Soft pneumatic actuators (SPAs) are compliant, elastomer-based actuators that enable safer human-robot interaction in a variety of applications, including wearable systems, versatile locomotion, robotic grasping, and biomedical rehabilitation, with diverse design and material options. In principle, SPAs are built as an array of inflatable chambers producing a predefined displacement by establishing the geometric constraints and anticipating the material properties.
This work by Jamie Paik and co-workers from Ecole Polytechnique Federale de Lausanne presents a design tool for SPAs using ﬁnite element method (FEM) adaptable to a diverse range of soft materials and design parameters: to demonstrate, we analyzed Ecoﬂex® 00–30 in detail. This manuscript reports two types of SPAs and their typical displacement and blocked-force profiles that are simulated and validated with experimental testing. The efficacy of the tool is examined with two real-world case studies: the rehabilitative glove and rodent exoskeleton.
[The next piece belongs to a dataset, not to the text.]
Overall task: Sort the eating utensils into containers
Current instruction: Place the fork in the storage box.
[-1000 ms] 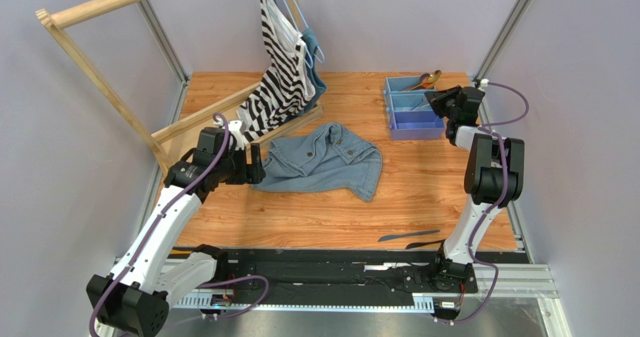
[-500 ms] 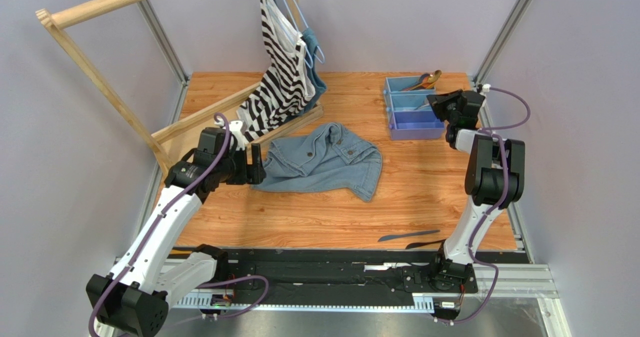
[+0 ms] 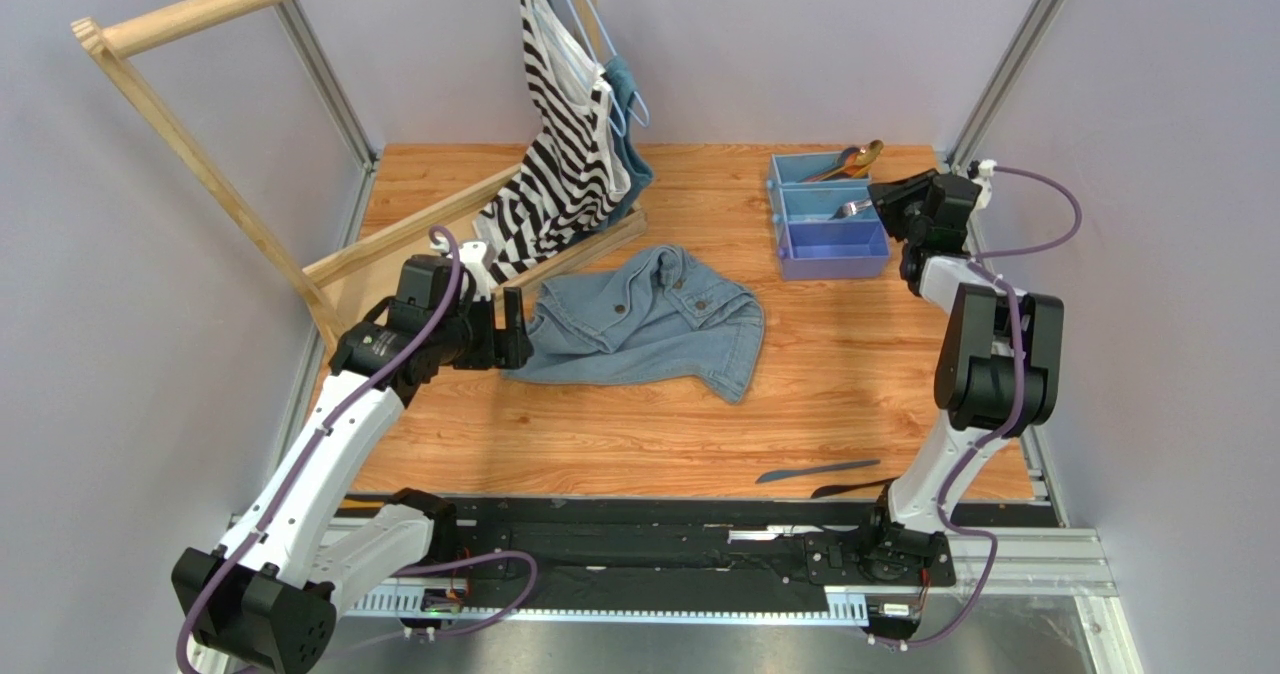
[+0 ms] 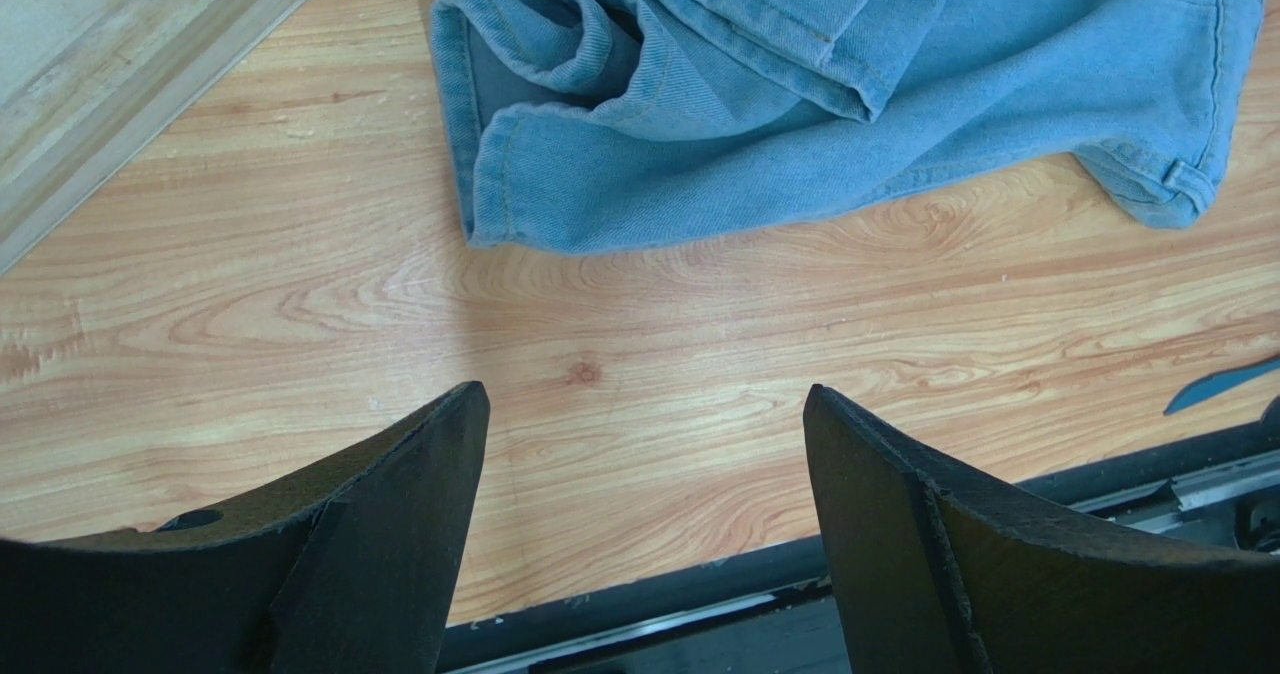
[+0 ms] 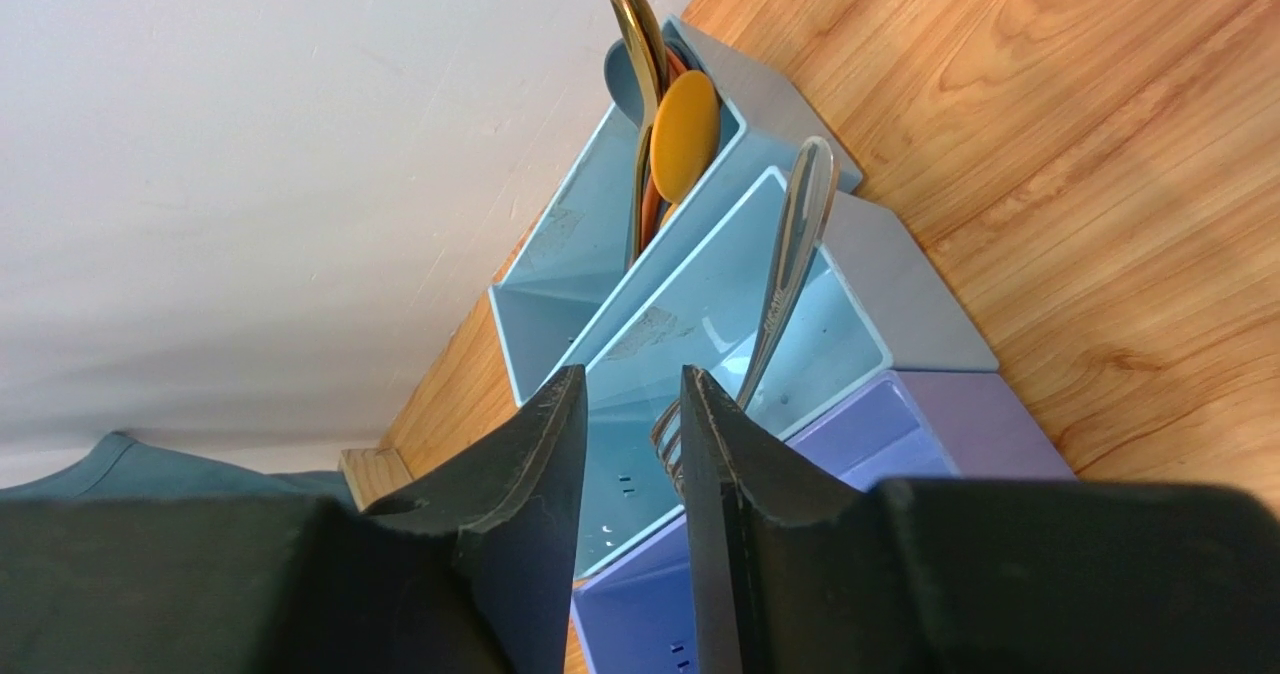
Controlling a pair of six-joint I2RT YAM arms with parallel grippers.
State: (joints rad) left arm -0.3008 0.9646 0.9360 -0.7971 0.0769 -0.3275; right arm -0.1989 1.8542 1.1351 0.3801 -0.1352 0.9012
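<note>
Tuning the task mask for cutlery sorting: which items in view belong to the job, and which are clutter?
Job: blue tray; spoons; fork; two knives, still unsorted.
Clutter: denim garment; striped top; wooden rack.

The counter (image 3: 842,359) is orange-brown with a wavy wood grain. The tray (image 5: 917,314) has two light blue compartments and a third in violet-blue. In it show a gold spoon (image 5: 621,7), an orange-yellow spoon (image 5: 684,134), a blue spoon (image 5: 613,74) and a silver fork (image 5: 789,254). On the counter lie a dark blue knife (image 3: 816,472) and a black knife (image 3: 849,488). The denim shirt (image 3: 654,322) is washed-out blue. The hanging top (image 3: 564,134) carries black and white stripes, with a teal garment (image 3: 634,157) behind it. The rack (image 3: 196,164) is pale wood. The left arm (image 3: 323,449) and right arm (image 3: 984,344) are black and white with purple cables (image 3: 1037,209). The left gripper (image 4: 646,404) and right gripper (image 5: 631,382) have black jaws.
</note>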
Two SPAs were prototyped and tested based on the optimized parameters generated from the developed design tool to meet the application speciﬁc performance criteria and geometric constraints.
The Reconfigurable Robotics Lab’s research focuses on design, actuation, fabrication, and control of unique interactive robotic systems with novel fabrication techniques and integration processes that push the limits of mechanical properties. The design tool introduced here, available in open source format, allows complete automation of the mechanical modeling, simulation and parameterization procedures of SPAs with given input material properties, and accurately captures complex mechanical effects induced in soft materials, capable of enduring large deformations under load. This research and the presented design tool will empower researchers and engineers studying soft materials for new actuation methods with a faster, more reliable, and efﬁcient design procedure.